## Exercise aim:
Among the lines of the entries below, count those containing the word "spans" and answer with the number only.

## Saved data entries:
──────────────────────────────

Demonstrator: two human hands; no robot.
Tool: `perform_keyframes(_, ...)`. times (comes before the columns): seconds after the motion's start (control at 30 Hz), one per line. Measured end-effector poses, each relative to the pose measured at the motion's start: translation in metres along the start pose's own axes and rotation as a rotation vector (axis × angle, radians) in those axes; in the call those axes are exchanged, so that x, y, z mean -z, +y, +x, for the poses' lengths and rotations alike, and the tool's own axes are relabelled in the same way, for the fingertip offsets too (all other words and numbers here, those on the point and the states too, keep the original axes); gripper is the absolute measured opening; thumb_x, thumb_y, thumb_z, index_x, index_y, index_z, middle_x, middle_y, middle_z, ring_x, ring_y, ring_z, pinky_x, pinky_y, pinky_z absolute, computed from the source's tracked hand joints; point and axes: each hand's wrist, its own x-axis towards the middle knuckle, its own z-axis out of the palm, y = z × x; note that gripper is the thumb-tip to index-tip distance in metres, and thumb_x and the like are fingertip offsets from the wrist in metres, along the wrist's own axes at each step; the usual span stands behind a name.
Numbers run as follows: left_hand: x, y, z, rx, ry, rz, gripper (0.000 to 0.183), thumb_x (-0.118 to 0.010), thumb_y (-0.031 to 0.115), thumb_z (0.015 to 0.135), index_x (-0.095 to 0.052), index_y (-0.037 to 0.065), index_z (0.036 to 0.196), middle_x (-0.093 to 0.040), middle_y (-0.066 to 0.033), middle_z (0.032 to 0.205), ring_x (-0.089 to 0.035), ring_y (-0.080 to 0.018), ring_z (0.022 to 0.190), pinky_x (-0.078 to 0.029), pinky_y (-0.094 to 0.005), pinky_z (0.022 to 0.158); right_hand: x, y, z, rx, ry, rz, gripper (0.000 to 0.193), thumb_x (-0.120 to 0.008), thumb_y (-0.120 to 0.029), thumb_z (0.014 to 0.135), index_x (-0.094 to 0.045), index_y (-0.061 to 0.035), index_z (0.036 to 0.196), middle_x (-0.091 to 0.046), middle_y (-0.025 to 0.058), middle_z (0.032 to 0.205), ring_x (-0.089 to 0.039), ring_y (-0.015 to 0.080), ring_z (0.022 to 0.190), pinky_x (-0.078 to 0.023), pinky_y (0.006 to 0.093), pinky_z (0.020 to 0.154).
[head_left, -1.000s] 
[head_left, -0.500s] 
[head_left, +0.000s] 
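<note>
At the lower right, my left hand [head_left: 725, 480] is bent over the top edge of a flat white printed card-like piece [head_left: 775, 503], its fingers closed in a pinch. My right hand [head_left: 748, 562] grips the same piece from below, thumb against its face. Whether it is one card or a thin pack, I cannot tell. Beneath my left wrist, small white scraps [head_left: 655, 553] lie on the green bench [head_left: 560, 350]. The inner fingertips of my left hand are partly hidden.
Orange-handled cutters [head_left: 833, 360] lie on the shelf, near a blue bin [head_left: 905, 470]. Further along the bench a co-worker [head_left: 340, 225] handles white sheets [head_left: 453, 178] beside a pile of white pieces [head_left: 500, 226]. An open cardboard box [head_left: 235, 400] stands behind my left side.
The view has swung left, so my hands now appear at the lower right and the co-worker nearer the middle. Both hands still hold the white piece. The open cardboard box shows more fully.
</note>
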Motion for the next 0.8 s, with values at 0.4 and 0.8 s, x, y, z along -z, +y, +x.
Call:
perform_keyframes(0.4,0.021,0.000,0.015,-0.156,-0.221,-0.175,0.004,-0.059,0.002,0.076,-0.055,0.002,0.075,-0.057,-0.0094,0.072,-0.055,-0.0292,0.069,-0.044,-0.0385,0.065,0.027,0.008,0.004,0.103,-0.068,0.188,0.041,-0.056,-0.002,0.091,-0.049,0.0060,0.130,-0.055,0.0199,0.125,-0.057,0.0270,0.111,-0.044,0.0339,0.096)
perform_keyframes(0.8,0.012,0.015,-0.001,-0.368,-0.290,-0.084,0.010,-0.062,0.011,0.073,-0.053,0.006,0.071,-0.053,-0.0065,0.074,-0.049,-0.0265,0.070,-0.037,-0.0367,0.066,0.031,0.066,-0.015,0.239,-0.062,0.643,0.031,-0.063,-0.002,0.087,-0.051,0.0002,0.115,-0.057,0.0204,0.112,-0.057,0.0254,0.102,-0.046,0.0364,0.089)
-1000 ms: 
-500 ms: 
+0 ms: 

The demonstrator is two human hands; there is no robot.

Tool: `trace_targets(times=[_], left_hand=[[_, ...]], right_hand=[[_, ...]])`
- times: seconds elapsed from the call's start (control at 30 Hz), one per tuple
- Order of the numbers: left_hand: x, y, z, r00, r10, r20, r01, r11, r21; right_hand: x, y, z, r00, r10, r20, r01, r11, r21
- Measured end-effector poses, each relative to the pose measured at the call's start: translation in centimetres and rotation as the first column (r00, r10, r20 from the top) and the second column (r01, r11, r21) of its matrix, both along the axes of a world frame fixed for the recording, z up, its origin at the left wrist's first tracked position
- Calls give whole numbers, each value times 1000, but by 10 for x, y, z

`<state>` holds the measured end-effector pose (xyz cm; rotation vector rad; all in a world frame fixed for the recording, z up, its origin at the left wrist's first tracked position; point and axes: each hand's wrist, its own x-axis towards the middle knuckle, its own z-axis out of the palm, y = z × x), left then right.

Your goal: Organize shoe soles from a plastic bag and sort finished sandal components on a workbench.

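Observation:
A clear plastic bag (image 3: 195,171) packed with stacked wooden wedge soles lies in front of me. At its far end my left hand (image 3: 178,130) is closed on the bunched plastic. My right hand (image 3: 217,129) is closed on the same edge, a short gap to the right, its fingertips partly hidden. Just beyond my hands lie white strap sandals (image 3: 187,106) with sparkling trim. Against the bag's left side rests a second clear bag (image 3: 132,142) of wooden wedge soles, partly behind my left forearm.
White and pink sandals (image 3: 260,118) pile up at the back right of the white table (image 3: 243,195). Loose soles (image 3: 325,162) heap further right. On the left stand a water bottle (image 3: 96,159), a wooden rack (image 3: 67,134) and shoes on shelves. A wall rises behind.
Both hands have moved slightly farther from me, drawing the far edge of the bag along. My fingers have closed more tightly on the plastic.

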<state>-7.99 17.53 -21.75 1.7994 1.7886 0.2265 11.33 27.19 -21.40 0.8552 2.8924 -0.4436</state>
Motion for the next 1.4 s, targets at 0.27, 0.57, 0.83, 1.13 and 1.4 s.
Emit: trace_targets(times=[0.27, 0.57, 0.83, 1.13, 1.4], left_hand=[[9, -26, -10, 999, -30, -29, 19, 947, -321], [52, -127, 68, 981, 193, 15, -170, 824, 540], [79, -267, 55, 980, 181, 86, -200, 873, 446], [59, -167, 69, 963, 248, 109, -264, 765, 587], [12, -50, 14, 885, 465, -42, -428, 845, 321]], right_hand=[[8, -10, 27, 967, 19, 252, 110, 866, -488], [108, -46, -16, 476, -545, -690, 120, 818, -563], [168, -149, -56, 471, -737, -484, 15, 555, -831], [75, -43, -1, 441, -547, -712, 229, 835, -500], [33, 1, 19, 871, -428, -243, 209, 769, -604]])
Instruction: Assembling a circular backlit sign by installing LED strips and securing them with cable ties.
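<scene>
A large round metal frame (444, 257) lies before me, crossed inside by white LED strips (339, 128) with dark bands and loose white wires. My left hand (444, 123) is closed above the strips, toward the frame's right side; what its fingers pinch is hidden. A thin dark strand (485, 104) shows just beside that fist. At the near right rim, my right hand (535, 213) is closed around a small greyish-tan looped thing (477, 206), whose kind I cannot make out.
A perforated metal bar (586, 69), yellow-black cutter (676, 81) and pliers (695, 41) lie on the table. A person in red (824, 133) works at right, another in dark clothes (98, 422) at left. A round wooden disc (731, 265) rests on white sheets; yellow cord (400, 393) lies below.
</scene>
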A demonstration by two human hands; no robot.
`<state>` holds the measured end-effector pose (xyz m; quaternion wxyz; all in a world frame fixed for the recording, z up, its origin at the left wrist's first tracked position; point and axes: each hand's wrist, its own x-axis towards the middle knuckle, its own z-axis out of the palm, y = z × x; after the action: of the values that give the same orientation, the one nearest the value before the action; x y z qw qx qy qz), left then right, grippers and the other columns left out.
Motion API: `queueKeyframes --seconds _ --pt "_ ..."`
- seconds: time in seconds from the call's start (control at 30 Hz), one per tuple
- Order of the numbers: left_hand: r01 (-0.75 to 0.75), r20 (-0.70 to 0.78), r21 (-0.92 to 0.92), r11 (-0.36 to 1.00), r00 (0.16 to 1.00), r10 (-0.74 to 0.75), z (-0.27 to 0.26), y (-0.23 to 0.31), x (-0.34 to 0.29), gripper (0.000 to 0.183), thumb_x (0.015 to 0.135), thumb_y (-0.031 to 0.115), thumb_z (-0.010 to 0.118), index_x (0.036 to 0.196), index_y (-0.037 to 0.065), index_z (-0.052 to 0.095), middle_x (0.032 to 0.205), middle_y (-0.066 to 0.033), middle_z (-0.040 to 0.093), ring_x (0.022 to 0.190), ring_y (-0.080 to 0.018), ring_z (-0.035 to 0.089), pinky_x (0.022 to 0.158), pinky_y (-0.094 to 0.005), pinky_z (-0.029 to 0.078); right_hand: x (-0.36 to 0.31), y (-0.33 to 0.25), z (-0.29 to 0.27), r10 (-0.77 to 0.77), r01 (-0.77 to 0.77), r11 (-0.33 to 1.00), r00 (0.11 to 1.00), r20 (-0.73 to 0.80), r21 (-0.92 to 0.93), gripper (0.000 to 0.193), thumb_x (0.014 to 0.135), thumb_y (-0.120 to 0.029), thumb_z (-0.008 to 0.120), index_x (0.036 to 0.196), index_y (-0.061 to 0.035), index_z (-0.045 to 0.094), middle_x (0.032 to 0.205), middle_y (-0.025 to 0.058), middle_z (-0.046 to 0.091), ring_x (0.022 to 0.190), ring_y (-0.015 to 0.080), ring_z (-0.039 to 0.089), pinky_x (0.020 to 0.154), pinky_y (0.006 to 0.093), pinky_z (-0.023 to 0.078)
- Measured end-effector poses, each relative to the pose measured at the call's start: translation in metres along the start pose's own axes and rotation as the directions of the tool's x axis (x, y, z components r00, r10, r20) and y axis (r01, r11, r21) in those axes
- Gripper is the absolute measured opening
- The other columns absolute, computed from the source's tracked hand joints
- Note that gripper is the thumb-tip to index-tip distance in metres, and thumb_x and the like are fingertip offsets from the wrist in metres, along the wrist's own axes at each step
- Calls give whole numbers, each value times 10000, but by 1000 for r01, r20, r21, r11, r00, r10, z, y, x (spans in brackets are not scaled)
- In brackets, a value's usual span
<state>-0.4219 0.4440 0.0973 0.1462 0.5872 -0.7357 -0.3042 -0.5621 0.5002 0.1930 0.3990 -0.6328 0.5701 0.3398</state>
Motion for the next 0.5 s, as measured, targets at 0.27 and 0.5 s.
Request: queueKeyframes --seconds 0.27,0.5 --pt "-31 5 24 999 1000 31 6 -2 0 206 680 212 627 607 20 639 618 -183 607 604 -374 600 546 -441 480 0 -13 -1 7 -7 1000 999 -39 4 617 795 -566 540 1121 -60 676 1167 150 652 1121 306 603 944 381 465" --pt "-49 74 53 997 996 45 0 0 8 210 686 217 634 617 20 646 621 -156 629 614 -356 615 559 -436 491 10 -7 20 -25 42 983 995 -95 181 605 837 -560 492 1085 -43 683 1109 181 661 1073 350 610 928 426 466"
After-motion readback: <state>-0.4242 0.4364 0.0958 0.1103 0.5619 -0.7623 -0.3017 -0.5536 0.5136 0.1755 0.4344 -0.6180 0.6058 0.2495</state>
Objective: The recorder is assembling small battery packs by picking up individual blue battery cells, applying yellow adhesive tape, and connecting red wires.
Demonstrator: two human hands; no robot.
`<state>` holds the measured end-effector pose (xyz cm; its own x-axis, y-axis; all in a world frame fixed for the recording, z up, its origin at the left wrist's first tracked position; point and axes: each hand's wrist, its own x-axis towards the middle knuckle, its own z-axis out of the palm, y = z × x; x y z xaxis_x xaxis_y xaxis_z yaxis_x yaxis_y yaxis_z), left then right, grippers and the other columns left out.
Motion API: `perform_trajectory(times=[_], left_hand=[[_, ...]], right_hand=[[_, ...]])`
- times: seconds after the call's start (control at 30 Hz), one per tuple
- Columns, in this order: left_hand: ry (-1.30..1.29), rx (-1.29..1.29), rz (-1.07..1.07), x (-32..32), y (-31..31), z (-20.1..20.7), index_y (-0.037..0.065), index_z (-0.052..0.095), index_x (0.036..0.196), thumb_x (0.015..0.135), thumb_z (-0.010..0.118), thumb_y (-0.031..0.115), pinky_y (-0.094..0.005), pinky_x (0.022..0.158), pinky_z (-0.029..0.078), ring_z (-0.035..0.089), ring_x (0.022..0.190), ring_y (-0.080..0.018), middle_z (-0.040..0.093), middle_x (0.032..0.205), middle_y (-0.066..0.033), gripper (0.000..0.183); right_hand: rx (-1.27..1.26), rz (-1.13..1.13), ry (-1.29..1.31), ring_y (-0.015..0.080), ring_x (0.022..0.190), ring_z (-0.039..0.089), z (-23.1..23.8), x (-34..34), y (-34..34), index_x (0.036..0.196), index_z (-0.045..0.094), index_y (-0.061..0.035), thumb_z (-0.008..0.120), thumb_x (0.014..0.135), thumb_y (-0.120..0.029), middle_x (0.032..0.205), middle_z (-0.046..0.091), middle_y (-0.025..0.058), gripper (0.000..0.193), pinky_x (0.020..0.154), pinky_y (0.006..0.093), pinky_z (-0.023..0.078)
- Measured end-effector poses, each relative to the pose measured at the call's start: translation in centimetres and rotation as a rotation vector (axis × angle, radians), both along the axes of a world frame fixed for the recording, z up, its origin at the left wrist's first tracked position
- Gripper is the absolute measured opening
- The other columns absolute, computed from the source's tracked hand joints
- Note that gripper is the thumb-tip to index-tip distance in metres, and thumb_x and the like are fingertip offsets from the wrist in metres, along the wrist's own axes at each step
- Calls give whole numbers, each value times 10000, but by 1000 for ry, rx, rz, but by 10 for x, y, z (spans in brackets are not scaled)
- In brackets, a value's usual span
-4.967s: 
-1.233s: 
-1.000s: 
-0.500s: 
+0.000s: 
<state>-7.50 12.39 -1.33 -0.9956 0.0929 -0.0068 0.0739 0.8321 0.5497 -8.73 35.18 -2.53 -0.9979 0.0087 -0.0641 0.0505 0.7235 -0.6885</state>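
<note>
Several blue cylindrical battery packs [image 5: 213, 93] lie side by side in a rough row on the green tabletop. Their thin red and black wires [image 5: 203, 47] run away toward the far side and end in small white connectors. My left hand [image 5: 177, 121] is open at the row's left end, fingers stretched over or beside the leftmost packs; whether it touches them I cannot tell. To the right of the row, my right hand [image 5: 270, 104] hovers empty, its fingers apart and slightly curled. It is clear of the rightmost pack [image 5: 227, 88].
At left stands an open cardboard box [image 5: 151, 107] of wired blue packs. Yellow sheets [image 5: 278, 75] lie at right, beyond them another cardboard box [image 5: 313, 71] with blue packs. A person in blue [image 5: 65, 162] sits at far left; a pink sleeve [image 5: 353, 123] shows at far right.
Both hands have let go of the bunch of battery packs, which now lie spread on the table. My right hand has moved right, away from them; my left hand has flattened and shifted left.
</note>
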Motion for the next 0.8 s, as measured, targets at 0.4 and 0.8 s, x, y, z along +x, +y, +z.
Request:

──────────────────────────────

## Your solution:
2